[Input data — start]
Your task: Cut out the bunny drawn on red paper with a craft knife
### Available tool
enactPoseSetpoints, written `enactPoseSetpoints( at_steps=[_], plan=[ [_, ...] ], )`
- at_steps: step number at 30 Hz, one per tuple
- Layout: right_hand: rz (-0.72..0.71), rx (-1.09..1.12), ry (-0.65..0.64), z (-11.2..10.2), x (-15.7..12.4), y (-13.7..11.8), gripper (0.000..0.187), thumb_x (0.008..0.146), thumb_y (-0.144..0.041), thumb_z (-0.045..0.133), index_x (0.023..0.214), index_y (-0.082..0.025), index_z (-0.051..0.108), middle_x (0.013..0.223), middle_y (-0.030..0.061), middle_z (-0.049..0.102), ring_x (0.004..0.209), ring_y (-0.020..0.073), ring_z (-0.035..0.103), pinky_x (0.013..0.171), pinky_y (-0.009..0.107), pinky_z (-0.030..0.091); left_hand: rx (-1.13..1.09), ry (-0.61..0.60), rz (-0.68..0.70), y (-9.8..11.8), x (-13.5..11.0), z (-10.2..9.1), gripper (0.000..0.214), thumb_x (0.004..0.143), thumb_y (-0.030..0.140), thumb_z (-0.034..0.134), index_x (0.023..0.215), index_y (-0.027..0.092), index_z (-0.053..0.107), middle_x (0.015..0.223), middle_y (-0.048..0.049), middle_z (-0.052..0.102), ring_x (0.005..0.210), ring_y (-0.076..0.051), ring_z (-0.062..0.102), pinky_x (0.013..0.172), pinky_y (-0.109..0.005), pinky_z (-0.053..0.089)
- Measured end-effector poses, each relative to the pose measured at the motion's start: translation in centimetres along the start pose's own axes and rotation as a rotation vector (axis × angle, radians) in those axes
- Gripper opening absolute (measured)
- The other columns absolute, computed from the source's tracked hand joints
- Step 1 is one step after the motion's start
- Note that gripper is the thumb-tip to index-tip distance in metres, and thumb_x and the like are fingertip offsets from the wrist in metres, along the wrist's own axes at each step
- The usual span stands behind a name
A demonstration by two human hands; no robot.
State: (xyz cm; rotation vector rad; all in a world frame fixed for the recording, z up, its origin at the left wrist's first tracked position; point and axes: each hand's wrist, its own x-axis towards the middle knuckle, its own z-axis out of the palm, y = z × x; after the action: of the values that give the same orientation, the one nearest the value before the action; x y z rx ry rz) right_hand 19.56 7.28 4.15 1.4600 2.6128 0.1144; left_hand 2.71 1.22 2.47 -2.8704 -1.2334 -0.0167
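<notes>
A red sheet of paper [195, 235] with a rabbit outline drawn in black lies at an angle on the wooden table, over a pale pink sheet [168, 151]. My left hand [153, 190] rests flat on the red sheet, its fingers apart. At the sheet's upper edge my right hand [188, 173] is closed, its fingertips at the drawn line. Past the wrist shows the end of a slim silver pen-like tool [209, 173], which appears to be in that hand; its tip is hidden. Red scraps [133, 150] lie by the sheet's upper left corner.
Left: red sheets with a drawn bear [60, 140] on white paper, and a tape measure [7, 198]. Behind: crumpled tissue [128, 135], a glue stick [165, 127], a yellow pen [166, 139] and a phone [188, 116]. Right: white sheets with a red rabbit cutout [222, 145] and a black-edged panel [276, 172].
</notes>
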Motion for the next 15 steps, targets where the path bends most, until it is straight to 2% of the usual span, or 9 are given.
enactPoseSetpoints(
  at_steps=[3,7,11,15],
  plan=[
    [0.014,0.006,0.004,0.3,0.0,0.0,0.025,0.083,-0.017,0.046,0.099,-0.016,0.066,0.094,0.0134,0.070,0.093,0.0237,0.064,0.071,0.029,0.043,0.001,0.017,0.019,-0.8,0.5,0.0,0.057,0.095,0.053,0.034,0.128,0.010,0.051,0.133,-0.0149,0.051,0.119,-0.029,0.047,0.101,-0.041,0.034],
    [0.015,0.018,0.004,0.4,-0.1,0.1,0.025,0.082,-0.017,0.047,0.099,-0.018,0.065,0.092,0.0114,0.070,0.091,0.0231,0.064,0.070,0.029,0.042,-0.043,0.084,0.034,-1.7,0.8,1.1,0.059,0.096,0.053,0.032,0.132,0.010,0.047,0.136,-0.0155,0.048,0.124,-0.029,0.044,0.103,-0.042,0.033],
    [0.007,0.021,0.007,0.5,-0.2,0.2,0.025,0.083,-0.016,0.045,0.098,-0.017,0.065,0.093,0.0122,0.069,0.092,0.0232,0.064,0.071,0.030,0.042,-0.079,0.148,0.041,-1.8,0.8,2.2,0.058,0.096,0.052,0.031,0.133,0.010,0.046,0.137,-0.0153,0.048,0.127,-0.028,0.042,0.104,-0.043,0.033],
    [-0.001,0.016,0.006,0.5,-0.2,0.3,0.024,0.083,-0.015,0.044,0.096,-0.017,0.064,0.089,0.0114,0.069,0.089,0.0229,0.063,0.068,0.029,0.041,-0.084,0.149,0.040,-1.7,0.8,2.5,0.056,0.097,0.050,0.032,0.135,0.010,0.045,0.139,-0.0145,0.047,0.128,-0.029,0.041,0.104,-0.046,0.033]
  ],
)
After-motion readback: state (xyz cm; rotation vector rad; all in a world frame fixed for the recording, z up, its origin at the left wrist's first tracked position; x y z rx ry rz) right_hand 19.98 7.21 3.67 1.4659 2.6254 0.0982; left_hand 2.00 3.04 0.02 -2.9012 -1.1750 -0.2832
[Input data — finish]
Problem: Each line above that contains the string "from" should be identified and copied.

Reply to the exercise:
- The other columns absolute, computed from the source's tracked hand joints
- Note that gripper is the thumb-tip to index-tip distance in metres, and thumb_x and the like are fingertip offsets from the wrist in metres, along the wrist's own axes at each step

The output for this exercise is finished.